FCA to force insurers to show renewal price hikes

insurance details

Insurance companies may be forced to include details of last year’s premiums for insurance renewals, under proposals being considered by the Financial Conduct Authority (FCA).

This would address concerns that some consumers face much higher insurance costs if they stay with the same insurer, particularly for if they do so for several years.

Research by Moneysupermarket.com earlier this year indicated that 23% of drivers automatically renew their policy, and people who stay with their insurer for a couple of years typically receive quotes that are £113 higher than those who shop around.

The FCA’s own research found that forcing insurers to show people what they previously paid, alongside the current quote, is the most effective way to encourage people to shop around or negotiate a lower premium. Its plans include extra measures for renewals where the customer has held a policy for four years or more.

Christopher Woolard, director of strategy and competition at the FCA, said: “We hope the proposals encourage more people to shop around for the best product for them. It is important that insurers give their customers the information they need to do this and ensure they’re treating their customers fairly.”

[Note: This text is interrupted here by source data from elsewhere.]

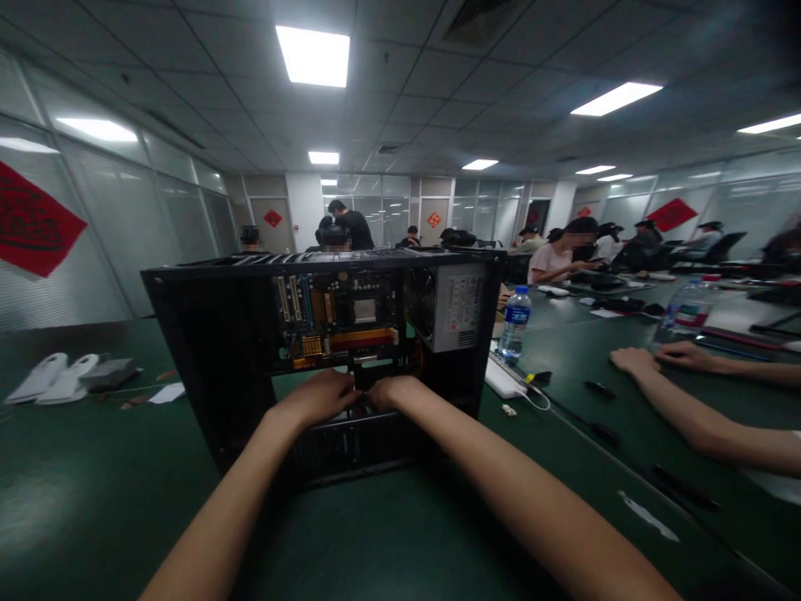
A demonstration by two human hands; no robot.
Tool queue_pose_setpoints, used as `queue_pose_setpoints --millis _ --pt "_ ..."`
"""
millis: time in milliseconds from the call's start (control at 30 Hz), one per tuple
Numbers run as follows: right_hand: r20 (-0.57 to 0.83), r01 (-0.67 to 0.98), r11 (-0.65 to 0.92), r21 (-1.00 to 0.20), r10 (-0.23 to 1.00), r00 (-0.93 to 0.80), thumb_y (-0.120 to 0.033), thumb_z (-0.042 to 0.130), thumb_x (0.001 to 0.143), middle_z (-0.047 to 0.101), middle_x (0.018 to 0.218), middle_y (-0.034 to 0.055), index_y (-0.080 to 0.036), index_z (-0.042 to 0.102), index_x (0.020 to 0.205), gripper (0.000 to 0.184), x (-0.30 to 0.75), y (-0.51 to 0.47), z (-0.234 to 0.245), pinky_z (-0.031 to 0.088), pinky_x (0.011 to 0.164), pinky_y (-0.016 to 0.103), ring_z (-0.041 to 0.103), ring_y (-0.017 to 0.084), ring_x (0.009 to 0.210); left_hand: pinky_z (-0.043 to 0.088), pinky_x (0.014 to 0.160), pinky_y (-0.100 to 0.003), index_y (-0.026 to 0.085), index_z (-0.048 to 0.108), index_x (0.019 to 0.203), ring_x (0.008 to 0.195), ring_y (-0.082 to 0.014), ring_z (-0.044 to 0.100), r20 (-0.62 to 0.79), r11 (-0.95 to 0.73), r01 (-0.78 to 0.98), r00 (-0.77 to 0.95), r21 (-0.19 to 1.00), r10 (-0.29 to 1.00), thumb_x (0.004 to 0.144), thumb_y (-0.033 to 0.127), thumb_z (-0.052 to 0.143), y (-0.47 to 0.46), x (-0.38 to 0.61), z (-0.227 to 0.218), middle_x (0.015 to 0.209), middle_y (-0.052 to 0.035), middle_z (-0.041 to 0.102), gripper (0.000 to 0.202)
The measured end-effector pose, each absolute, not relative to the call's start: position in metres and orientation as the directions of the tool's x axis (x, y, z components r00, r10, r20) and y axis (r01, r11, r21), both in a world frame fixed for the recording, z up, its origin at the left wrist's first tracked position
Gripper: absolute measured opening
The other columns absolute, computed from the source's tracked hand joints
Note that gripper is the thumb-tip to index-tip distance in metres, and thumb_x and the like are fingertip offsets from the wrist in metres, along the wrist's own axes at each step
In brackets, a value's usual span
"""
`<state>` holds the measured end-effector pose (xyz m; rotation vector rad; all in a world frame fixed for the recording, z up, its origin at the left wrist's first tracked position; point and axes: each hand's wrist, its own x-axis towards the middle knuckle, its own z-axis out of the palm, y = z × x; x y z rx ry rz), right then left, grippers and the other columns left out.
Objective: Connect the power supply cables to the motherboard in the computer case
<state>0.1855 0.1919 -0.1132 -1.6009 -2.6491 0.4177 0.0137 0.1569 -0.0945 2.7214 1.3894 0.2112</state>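
A black computer case (172, 271) stands open-sided on the green table in front of me. Inside its upper part sit a motherboard (338, 288) with a silver square chip (365, 311) and, at the right, a grey power supply (460, 305). Both of my hands reach into the lower middle of the case, just below the motherboard. My left hand (322, 396) has its fingers curled inward. Close beside it, my right hand (394, 391) is bent down with its fingers together. The fingertips meet near a dark part; whatever they pinch is too small and dim to make out.
Right of the case stand a water bottle (516, 321) and a white power strip (504, 377) with a cable. A co-worker's forearms (701, 417) rest farther right. White objects (66, 377) and a grey block (111, 373) lie at left. Other people sit behind.
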Motion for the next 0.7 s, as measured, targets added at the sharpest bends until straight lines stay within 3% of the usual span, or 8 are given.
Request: queue_pose_setpoints --millis 100,167,233,400,467,567,700 --pt "-0.151 0.853 0.476 -0.215 0.847 -0.510 -0.024 0.074 0.076 0.076 0.100 0.0204 -0.011 0.079 0.093 0.022 0.193 0.182 -0.104 0.055 0.074 0.037 0.073 0.032 0.090 0.044 0.069 -0.030 0.019 0.067 0.090 0.080 -0.0235 0.067 0.098 -0.575 0.807 0.566 0.134 0.818 0.095 0.043 0.045 0.154 0.014 -0.093 0.087 -0.0094 0.072 0.033" --pt "-0.046 0.813 0.524 -0.255 0.833 -0.551 -0.030 0.059 0.091 0.075 0.104 0.0208 -0.009 0.077 0.100 0.029 0.198 0.177 -0.101 0.052 0.077 0.034 0.071 0.030 0.095 0.044 0.070 -0.031 0.019 0.067 0.090 0.081 -0.0243 0.067 0.145 -0.553 0.821 0.536 0.139 0.832 0.095 0.045 0.045 0.153 0.016 -0.091 0.088 -0.0098 0.071 0.034" --pt "0.113 0.764 0.560 -0.321 0.823 -0.556 -0.028 0.049 0.098 0.075 0.105 0.0187 -0.010 0.076 0.100 0.033 0.202 0.175 -0.099 0.049 0.077 0.029 0.070 0.026 0.096 0.045 0.073 -0.032 0.019 0.066 0.092 0.084 -0.0250 0.066 0.217 -0.548 0.815 0.509 0.191 0.833 0.097 0.048 0.042 0.153 0.016 -0.087 0.091 -0.0097 0.071 0.038" --pt "0.384 0.713 0.569 -0.410 0.817 -0.431 -0.035 0.040 0.104 0.075 0.092 0.0121 -0.015 0.074 0.092 0.041 0.203 0.169 -0.088 0.041 0.073 0.027 0.068 0.021 0.085 0.050 0.088 -0.034 0.016 0.066 0.104 0.096 -0.0239 0.067 0.335 -0.548 0.685 0.434 0.480 0.836 0.097 0.053 0.040 0.145 0.011 -0.063 0.104 -0.0093 0.073 0.045" --pt "0.469 0.699 0.603 -0.385 0.780 -0.415 -0.035 0.041 0.104 0.074 0.089 0.0104 -0.016 0.073 0.089 0.040 0.204 0.159 -0.072 0.039 0.073 0.027 0.067 0.019 0.083 0.048 0.097 -0.036 0.016 0.064 0.113 0.108 -0.0250 0.065 0.340 -0.574 0.657 0.463 0.489 0.819 0.096 0.052 0.043 0.136 0.004 -0.049 0.117 -0.0106 0.071 0.045" --pt "0.607 0.619 0.684 -0.387 0.694 -0.388 -0.032 0.040 0.104 0.071 0.081 0.0070 -0.016 0.069 0.083 0.038 0.210 0.138 -0.044 0.037 0.070 0.027 0.063 0.016 0.075 0.043 0.109 -0.040 0.018 0.057 0.132 0.125 -0.0268 0.057 0.225 -0.610 0.637 0.582 0.470 0.781 0.091 0.054 0.055 0.115 -0.005 -0.028 0.139 -0.0106 0.061 0.054" --pt "0.687 0.420 0.758 -0.498 0.641 -0.342 -0.042 0.044 0.102 0.058 0.061 0.0001 -0.017 0.057 0.065 0.047 0.223 0.117 -0.019 0.034 0.060 0.026 0.052 0.012 0.058 0.046 0.107 -0.039 0.023 0.056 0.135 0.122 -0.0254 0.060 0.177 -0.624 0.615 0.629 0.482 0.757 0.087 0.051 0.064 0.089 -0.002 -0.009 0.139 -0.0072 0.061 0.057"
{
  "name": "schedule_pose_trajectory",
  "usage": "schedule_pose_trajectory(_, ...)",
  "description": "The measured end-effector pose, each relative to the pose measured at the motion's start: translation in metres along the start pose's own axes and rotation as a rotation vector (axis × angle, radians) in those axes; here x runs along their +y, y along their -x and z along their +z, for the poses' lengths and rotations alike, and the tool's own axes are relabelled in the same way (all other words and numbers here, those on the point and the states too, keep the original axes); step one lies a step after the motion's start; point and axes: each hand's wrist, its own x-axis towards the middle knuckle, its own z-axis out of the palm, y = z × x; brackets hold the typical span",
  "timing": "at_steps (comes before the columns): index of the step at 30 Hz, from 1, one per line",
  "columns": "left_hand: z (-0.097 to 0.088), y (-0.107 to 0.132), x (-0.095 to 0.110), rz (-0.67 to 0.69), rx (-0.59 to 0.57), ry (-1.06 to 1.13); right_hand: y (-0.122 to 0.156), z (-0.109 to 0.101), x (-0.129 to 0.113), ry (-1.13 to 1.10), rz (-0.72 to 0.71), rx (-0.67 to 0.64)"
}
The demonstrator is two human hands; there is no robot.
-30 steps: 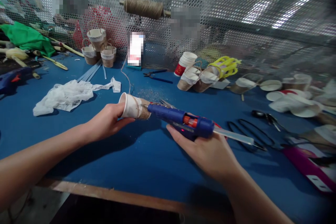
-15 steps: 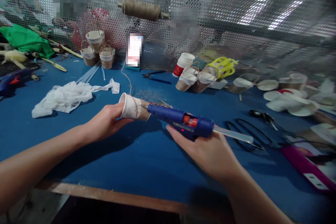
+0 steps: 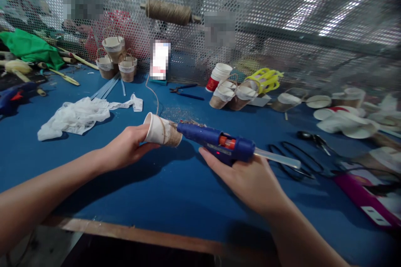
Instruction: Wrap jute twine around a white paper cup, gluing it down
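Note:
My left hand [image 3: 134,146] is closed on a white paper cup [image 3: 156,129] tilted on its side, its mouth facing left. Brown twine [image 3: 173,134] wraps the cup's base end, and a loose strand runs from it back toward the wire mesh. In my right hand [image 3: 247,179] is a blue hot glue gun [image 3: 213,137] with a red light on and a clear glue stick [image 3: 278,158] sticking out behind. The gun's nozzle meets the twine-wrapped side of the cup; whether glue is coming out is too small to see.
Crumpled white lace [image 3: 78,117] lies left of the cup. Blue-handled pliers [image 3: 188,91] lie behind it. Small twine-covered baskets [image 3: 128,69] stand at the back. A twine spool [image 3: 169,11] hangs on the mesh. A black cable [image 3: 294,158] and a purple power strip [image 3: 363,200] lie right.
The cup has shifted slightly right and down and turned a little in my left hand. The glue gun has stayed nearly in place against it.

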Motion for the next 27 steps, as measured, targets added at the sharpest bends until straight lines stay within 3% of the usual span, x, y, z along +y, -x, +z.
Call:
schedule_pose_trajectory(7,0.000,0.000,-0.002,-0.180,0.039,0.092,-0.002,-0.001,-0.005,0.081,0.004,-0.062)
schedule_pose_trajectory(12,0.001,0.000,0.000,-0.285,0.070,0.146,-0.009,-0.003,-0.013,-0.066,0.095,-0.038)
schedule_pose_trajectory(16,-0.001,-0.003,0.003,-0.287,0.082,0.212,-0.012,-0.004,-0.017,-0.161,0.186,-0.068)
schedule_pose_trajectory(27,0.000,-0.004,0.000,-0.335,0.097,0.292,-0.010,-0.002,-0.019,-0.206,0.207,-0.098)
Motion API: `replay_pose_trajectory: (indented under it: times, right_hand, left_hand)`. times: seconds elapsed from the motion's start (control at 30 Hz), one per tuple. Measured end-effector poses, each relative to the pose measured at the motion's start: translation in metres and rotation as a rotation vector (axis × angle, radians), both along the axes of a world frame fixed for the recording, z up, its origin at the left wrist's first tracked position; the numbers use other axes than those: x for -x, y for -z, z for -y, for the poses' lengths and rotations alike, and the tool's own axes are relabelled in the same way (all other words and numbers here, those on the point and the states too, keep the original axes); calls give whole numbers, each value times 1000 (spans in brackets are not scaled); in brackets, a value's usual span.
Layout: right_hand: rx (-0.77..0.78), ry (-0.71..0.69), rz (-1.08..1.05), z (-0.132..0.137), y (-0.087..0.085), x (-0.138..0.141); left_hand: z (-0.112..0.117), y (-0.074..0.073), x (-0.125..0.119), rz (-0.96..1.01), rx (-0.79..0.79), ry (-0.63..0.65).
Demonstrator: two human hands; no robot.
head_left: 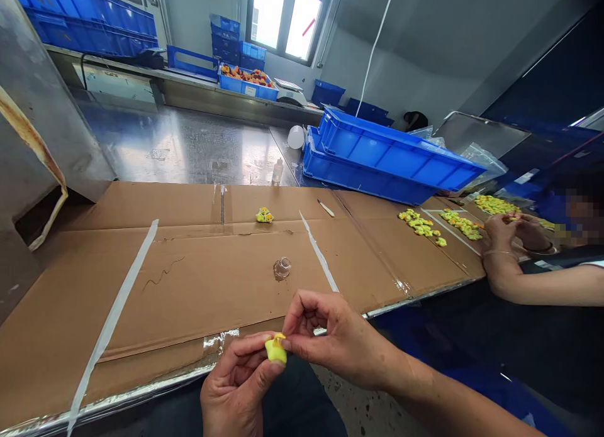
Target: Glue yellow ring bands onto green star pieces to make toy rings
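Note:
My left hand (238, 383) pinches a small yellow piece (275, 349) between thumb and fingers, just in front of the table's near edge. My right hand (325, 336) is closed in a pinch on the top of the same yellow piece. Both hands hover over the front edge of the brown cardboard sheet (189, 286) that covers the table. On the cardboard beyond my hands sits a small clear round cup (282, 268), and farther back a small yellow and orange toy (265, 215).
A co-worker's hands (512, 232) work at the right beside several yellow pieces (422, 226). Stacked blue crates (382, 154) stand behind them. A thin stick (325, 208) lies on the cardboard. A steel table (189, 144) and more blue bins (248, 82) lie farther back.

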State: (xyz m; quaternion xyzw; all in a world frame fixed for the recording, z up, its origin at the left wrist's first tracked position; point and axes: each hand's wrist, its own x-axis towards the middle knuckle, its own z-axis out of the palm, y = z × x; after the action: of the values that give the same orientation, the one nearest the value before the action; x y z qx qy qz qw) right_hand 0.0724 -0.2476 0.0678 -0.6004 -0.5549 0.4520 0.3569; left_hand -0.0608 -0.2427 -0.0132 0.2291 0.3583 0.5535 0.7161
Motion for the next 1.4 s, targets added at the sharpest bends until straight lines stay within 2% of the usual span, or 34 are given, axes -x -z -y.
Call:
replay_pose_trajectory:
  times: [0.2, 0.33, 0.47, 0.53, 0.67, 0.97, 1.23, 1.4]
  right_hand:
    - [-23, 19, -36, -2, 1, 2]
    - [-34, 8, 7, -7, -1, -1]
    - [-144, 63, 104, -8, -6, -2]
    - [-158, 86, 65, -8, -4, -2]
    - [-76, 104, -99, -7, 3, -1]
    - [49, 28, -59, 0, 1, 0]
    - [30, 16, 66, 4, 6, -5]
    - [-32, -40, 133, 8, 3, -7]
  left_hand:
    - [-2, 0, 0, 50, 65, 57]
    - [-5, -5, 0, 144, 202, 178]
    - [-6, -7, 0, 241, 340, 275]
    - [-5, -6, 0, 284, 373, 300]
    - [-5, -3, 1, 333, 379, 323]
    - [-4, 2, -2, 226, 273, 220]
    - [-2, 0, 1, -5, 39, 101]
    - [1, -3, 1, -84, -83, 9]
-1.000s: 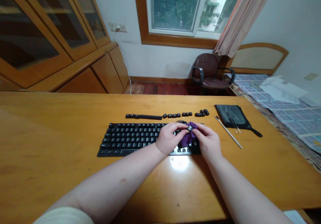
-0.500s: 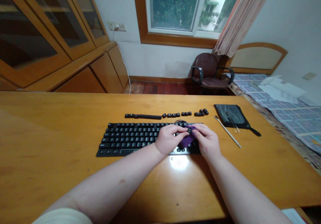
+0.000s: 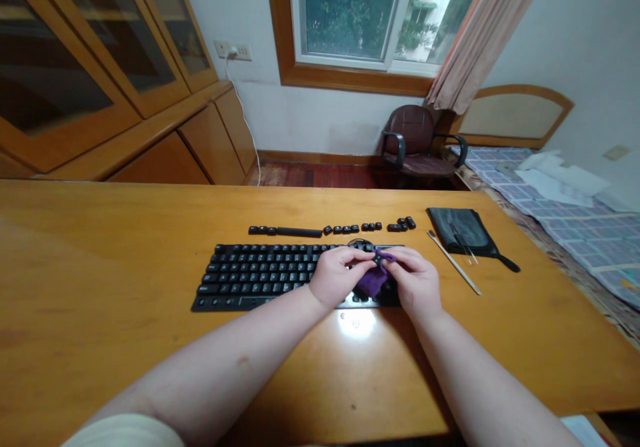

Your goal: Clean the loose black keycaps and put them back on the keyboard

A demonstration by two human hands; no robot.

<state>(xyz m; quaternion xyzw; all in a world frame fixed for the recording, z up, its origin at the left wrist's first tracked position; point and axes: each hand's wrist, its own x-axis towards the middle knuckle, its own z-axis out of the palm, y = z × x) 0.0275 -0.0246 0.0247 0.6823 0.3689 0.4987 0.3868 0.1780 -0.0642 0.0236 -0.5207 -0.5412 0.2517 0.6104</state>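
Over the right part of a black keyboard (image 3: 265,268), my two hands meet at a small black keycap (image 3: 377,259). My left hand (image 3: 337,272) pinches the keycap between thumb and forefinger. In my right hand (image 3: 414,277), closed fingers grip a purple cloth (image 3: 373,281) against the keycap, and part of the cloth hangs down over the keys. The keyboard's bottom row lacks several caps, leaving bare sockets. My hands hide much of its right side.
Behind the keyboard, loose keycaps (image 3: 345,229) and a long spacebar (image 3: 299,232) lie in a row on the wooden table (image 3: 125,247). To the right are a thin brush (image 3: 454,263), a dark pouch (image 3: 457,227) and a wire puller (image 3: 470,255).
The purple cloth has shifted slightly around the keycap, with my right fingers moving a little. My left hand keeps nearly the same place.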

Personal finance expert Andrew Hagger welcomed the plans, saying: “This change is well overdue but it's disappointing that it has been down to the regulator to have to force this through – it's basic transparency and information that customers should have already been receiving as a matter of course.

“Hopefully this move will shake up some of the less competitive insurers and drive down the cost of cover, whilst the ability to see price increases in black and white will undoubtedly prompt greater levels of switching.”

The FCA also considered other ‘nudges’ to encourage shopping around for cheaper policies, including simplified renewal notices that emphasised the right to cancel or switch, shopping around leaflets to accompany renewal letters and reminders sent via social media.

If you have been affected by massive hikes to your premiums, the regulator is requesting input to its plans until 4 March 2016. Visit fca.org.uk for further details.